- _Task prompt_:
Go through the lines below and retype each one exactly.
**** Stored data
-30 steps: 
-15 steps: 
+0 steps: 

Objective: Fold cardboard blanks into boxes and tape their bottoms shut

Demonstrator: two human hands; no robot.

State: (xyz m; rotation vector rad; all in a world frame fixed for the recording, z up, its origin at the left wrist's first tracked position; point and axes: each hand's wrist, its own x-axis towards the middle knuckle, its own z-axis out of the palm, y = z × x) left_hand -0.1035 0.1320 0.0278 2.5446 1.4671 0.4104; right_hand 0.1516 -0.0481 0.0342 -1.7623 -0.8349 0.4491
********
- _Response_:
-30 steps: 
-15 steps: 
+0 steps: 

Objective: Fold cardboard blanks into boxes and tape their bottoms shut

Demonstrator: two human hands; no robot.

State: (xyz m; rotation vector rad; all in a world frame fixed for the recording, z up, its origin at the left wrist's first tracked position; point and axes: each hand's wrist, its own x-axis towards the middle knuckle, its own z-axis out of the palm, y = z × x) left_hand -0.1035 0.1320 0.0278 2.5446 1.4671 0.4104; right_hand 0.1516 -0.0481 0.0342 -1.7623 -0.8349 0.4491

The answer to this exercise has been fully stated.